Trovões ressoavam, relâmpagos incessantes.

Diante de tal poder celestial, que monstro poderia resistir?

O espadachim, entre dúvida e reflexão, parecia perceber a fúria indomável da natureza, olhando absorto para a noite lá fora.

Era o primeiro trovão das quatro estações, como se reunisse a energia de todo o inverno, explodindo de uma vez, trazendo uma força incomparável e o poder de despertar todas as coisas; mas, ao mesmo tempo, com uma energia persistente e duradoura, capaz de destruir tudo e, paradoxalmente, também de fazer florescer a vida. Uma contradição repleta de maravilhas.

Compreendia, e ao mesmo tempo, não.

Seria esse o entendimento do Caminho da Espada? Algo tão etéreo.

As artes marciais, sejam de punho ou de armas, dependem de treino, combate, dedicação.
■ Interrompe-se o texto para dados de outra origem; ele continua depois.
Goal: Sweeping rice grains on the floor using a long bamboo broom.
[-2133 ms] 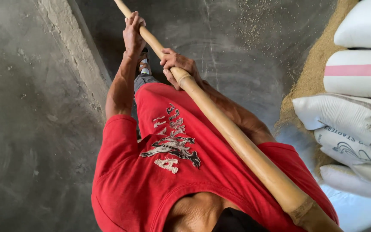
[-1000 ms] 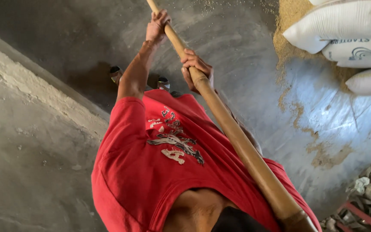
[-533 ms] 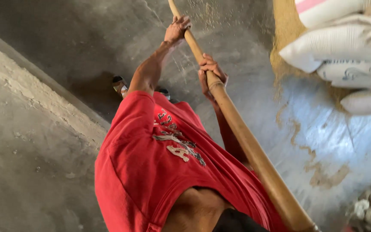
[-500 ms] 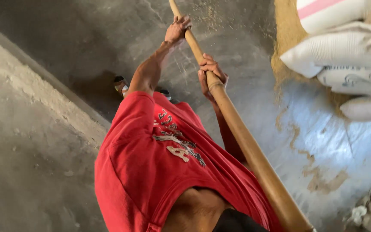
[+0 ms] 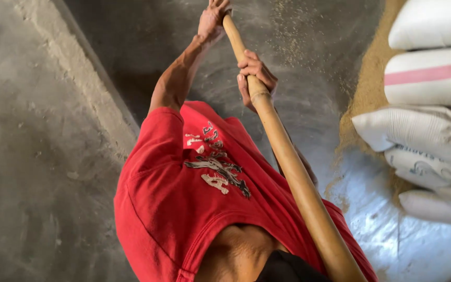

O que é etéreo permanece assim; mesmo que se alcance uma compreensão, não é garantido que melhore seu domínio em batalha.

Dizem que há um século existiram mestres cuja arte era divina; cada movimento, cada gesto, transbordava energia. Embora essas histórias pertençam a um passado inalcançável, ele queria acreditar.

Assim como sua própria espada—

Três anos atrás, ao matar o primeiro fantasma, a geada da lâmina nunca se dissipou; ao contrário, cada novo monstro só aumentava seu poder. Não era ainda uma arma lendária, mas cada vez mais fácil de lidar com demônios.

O que mais não poderia acontecer?

"BOOM!"

O trovão tornou-se ainda mais cortante, pressionando o ar, o clarão como gelo e neve, como se a energia da espada cortasse o próprio céu, fazendo prender a respiração.

O espadachim começou a franzir o cenho.

Onde não há trovão?

Em que ano não há Despertar dos Insetos?

Por que o trovão desta noite era tão diferente?